The Board restructuring appears to have triggered discontent among some community members. This seems to be in part motivated by the fact that previous community propositions for the Board to encourage the exploration of a Volunteer Council by means of a Board resolution were declined, while at the same time, the structure of the Board was changed to designate the responsibility for two seats to the chapters. Another part of the dissatisfaction appears to be rooted in the perceived lack of public communication about these changes.
I was not part of the Board meeting in San Francisco, and I'm not speaking from an organizational position, nor am I writing this on the basis of inside information about the meeting. Based on my own experience as a former member of the Board and a longtime member of this community, I would like to offer an alternative interpretation for what I think is happening here.
My own understanding of this decision is exactly the opposite of what some people seem to interpret it as: The Board has, through its decision not to create a Volunteer Council but to encourage community exploration of self-governance, made an explicit statement that it is up to volunteers working on the projects to explore and propose processes to decide what new projects & languages to create, what decision making processes to use to resolve disputes, what major software changes to enable, and so forth. The Board and the organization will be minimally prescriptive in these processes. This is in the organization's interest, as the top-down method of implementing decisions affecting the projects doesn't scale well. I interpret it as encouragement to "be bold" and develop scalable volunteer-driven processes on all levels.
The Board, through its commitment to bringing in new Board members with expertise in relevant legal, accounting, fundraising and governance issues, has made it clear that it understands its governance obligation and its fiduciary responsibility towards a tax-exempt non-profit organization. Through its commitment to bringing in chapters into the governance process, it has made an important attempt to share lessons and recognize the chapters' role in the international Wikimedia movement. Through its clear, continuing commitment to community membership on the Board, it has stated its long term view that, in order to guard and nurture our values, we need individuals on the Board who live and breathe these values.
So, what I get from this is:
* The Board has given the community a clear "go" signal to explore models of self-governance and decision making processes, be they councils, direct voting, committees, or other processes which work. This allows for the rapid, parallel evolution of mechanisms of self-governance and a "survival of the fittest" decision-making processes. That's a very real alternative to a top-down decision to explore one particular model (Volunteer Council) and, arguably, preferable.
* The Board has attempted to develop a reasonable balance in its own composition to address the challenge of running a multi-million dollar non-profit organization while preserving the key values that allow it to exist.
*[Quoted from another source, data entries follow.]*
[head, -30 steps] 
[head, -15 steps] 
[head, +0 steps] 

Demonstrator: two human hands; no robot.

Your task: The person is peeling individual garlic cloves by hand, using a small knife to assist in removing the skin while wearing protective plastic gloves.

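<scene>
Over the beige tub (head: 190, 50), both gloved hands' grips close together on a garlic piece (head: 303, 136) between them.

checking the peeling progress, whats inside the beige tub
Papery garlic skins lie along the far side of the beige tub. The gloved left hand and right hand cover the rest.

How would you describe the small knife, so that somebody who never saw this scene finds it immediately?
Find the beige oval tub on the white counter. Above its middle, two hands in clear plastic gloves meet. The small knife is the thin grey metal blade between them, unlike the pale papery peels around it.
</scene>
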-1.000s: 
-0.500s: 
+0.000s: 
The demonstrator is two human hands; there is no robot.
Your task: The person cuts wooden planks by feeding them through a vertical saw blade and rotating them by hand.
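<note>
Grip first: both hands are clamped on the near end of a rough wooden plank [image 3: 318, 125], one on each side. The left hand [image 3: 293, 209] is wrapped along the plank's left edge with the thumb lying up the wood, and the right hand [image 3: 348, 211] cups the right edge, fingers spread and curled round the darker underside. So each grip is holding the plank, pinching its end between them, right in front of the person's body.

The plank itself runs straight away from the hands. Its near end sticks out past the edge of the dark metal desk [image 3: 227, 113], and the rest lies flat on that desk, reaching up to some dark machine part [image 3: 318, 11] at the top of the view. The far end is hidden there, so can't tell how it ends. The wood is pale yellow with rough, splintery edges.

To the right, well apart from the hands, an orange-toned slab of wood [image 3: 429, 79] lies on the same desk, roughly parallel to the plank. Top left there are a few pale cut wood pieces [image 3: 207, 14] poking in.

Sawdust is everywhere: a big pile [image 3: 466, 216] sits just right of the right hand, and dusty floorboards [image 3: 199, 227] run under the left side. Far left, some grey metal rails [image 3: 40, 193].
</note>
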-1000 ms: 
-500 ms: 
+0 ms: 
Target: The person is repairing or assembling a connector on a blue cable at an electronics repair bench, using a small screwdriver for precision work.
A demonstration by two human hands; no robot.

But, the Board is _meant_ to not get involved in daily operations, it is _meant_ to not try to make project-level decisions that cannot scale, it is _meant_ to structure itself so that it can competently hire an Executive Director when needed, so that it can evaluate her performance, so that it can raise funds for the organization, so that it can make sure that we are in compliance with the legal requirements for organizations like ours. You will not get a Board that can do that by simply picking the people with the highest edit counts and giving them responsibility over the organization. That's a way to create an organization that has good intentions but which cannot necessarily balance its books or hire competent staff. In other words, it's a way to create purely a social movement and not an organizational support layer for one. But WMF is the support layer: We all are the social movement.
Our Board of Trustees is present on wikis, IRC and mailing lists; it's electronically reachable and responsive in ways I would posit no other Board of Trustees of a similarly large organization is. This, and the absence of other decision making bodies, creates a fallacy of power: the false belief that, because the Board exists and participates, it represents an operationally involved ruling body _for_ the social movement, rather than an organizational body for _corporate oversight_. But, really, the primary function of the Board is to sustain and protect the organization. And, if anything, these Board meeting outcomes are the Board's acknowledgment of the fact that the true power rests with the community volunteers, and that the Board should not interfere with community processes.
You can disagree, but the easiest way to prove this point is to look at the decisions the Board actually makes: http://wikimediafoundation.org/wiki/Resolutions
The most recent Board resolution that was highly project-facing was the one on our content licensing, from December 2007: http://wikimediafoundation.org/wiki/Resolution:License_update
And this resolution explicitly called for a community decision making process. Other recent resolutions include: * Approval of chapter organizations * Approval of financial statements * Approval of a credit card usage policy * Approval of the job description for the Executive Director * Update of the gift policy
What relevance do these decisions have to your daily project work? In contrast, what relevance do they have to WMF as an organization (rather than a social movement)? What qualifications do you need to vote on such resolutions? I believe that the proposed Board structure is a very reasonable response to these questions. It's no coincidence or conspiracy that the current Board, made primarily of respected and trusted community volunteers, has reached the conclusions it has.
It's easy to direct negative energy towards listservs and wiki pages. It's much harder to direct positive energy towards solutions that actually work. It seems to me that volunteer energy would now be most usefully guided towards developing mechanisms of self-governance, per project and across projects. Decision-making bodies and processes have arisen, on a small scale, without any Board involvement. The challenge is to scale them up. And it's a challenge to all of us.